Mattson: Sure. The lateral solution --- I agree with. And I think that, you know, the three problems I laid out can definitely be there. I think maybe the problem that I overlooked, that I think I've mentioned to before, is the absolutely Fatal Money Growth Rule of Bitcoin. There is almost zero flexibility in, specifically, Bitcoin when it's compared to the dollar. And I think that that economic misunderstanding at its creation has led [to] its --- it's a time bomb [and] at some point it's going to go off. Ethereum and some of the competitors that I've seen --- and I guess this is where I become the evil proponent for things other than Bitcoin there --- I think that they have a competitive edge in[somuch as that] I think aspects such as decentralized finance, contract verification, [and] other things [contribute so] that [it] makes its use more a lot more varied more diversified. More diversified. And could make them more stable in the long run. You know, we with the --- there are two kinds of --- problems, yes, that you're talking about here. We have the physics of it, which we've discussed, I think at this point, in depth. With Bitcoin specifically, I think also the problem of it is money rule --- which again, I think is a fatal misunderstanding of Friedman's work. I think that will lead to the eventual death of it. Now when that's going to happen, I couldn't tell you. I wouldn't know. But probably sometime after it hits 21 million and we start to see some of the lack of flexibility with it.

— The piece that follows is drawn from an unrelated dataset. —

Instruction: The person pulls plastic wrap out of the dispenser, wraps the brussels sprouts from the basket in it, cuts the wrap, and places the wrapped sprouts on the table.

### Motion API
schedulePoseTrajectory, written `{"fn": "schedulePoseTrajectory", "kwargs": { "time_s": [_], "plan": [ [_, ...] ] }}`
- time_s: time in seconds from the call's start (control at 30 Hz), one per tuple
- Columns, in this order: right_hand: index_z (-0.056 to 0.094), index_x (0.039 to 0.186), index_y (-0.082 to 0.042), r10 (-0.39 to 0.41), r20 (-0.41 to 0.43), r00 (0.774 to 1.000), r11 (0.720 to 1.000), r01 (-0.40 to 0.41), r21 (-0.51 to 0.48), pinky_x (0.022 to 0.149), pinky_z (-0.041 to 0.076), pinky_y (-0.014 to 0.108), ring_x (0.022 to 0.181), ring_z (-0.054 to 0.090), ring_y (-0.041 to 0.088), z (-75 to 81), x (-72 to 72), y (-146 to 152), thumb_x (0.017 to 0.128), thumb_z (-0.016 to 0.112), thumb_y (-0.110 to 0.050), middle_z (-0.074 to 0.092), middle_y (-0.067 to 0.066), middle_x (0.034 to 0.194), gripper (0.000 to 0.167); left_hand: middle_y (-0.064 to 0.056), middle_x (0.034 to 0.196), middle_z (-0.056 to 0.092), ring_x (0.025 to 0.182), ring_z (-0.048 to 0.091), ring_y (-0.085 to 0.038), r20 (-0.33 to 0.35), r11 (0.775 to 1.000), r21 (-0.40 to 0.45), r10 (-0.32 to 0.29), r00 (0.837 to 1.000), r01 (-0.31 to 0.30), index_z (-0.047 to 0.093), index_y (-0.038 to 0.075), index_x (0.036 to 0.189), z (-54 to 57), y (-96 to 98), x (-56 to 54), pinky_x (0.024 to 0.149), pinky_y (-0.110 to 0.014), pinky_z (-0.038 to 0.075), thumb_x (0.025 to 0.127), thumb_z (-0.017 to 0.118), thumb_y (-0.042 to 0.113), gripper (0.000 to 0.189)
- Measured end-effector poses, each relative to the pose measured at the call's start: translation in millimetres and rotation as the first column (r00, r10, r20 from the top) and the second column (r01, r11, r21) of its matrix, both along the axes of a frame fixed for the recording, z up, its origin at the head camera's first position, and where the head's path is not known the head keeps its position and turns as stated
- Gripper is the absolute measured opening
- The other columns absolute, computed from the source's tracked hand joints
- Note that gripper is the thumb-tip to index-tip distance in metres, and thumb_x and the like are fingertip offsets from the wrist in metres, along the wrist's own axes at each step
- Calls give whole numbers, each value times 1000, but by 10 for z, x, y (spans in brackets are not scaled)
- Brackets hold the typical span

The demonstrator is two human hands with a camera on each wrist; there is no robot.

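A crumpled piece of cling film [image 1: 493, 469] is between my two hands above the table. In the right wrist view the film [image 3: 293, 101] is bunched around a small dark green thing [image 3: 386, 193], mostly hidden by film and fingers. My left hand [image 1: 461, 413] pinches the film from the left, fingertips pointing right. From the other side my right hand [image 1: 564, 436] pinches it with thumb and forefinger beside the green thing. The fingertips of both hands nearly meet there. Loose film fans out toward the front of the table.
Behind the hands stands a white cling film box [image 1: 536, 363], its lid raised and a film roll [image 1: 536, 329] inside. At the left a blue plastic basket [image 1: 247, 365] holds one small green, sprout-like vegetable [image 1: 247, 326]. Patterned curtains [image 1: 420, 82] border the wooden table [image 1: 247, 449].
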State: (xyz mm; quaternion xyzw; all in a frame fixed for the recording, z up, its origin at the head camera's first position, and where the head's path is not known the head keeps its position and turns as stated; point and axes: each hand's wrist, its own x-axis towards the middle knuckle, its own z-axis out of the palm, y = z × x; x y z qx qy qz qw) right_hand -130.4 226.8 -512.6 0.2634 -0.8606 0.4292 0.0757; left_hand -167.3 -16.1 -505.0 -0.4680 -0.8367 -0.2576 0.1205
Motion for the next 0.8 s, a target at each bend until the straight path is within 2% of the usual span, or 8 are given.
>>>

Stitzel: So if you have competition though…the Money Growth Rule is a thing on which the different currencies can compete. So you can solve the Money Growth Rule problem in a way that a centralized monopoly currency cannot. Because the monopoly currency has to get that right. If it doesn't, we pay the consequences. Period. Full stop. That's why they want discretion, and they don't want a Taylor Rule at The Fed, even though they act like it's/they're behaving by the Taylor Rule 90% of the time.

Mattson: Sometimes they do. Sometimes they don’t. Yeah.

Stitzel: Yeah. They do until they don't. But suppose Bitcoin got it wrong, but Ethereum gets it right? Problem solved. So, you know, I'm not attached to Bitcoin as a thing. But the idea of competition infiltrating money --- it's a pretty powerful idea. So I'll leave you this. You can play us out with this. Do you think --- suppose the physics problem gets solved. And who knows if we end up with Bitcoin itself, or a series of competitors. Do you see any reason to think that even with the decentralized verification process, [that] there are still some kind of economies of scale? Or other reasons to think that we end up with a monopoly? Ethereum just takes over everything and, you know, The Fed is doing its best to deal with Ethereum head on. And one of the things that could solve that --- and I don't know, I'd have to think about it, I don't know which way this would go. If you're having a problem of the unit of account --- that can be addressed, actually, by somebody else providing another service which is…here's an app that you just use. It's a wallet for coins of some type, and it just does all the calculation for you…[and] gives you that information. I mean, you'd have that on your Apple Watch and be done with it. So comment on those things to play us out.

Mattson: So I think, you know, I think everyone's going over to Blockchain. I think at the end of the day, or at the end of the century, that's just going to be the way things are. And whether or not the dollar maintains a natural monopoly on monetary service, it's going to depend more on their Money Growth Rule and the economics of it, rather than the computer science aspect of it. Better money tends to attract money users. And people will abandon monies that are too inflationary. And I think at some point people will abandon monies/the monies that are too deflationary. We have yet to see that happen. Of course, Bitcoin's extremely deflationary right now and people are flocking to it still. That will all depend on how we use money and how much flexibility money is given. Bitcoin is too strict to survive. The dollar is flexible enough to survive. Now it'll probably lose market share, I think, to things, to Ethereum, to Ripple, to Dogecoin, [and] to things like that. I think if we tie money too much to this kind of gold standard idea [and] if we don't allow for a certain amount of flexibility --- whether through rules or discretion (you would have flexible rule you could have rigid discretion), [then] I think those monies are going to be the ones that do not compete in the future. So whether the dollar can maintain its flexibility and usefulness in the face of other competitors, [then that] will determine whether it can continue.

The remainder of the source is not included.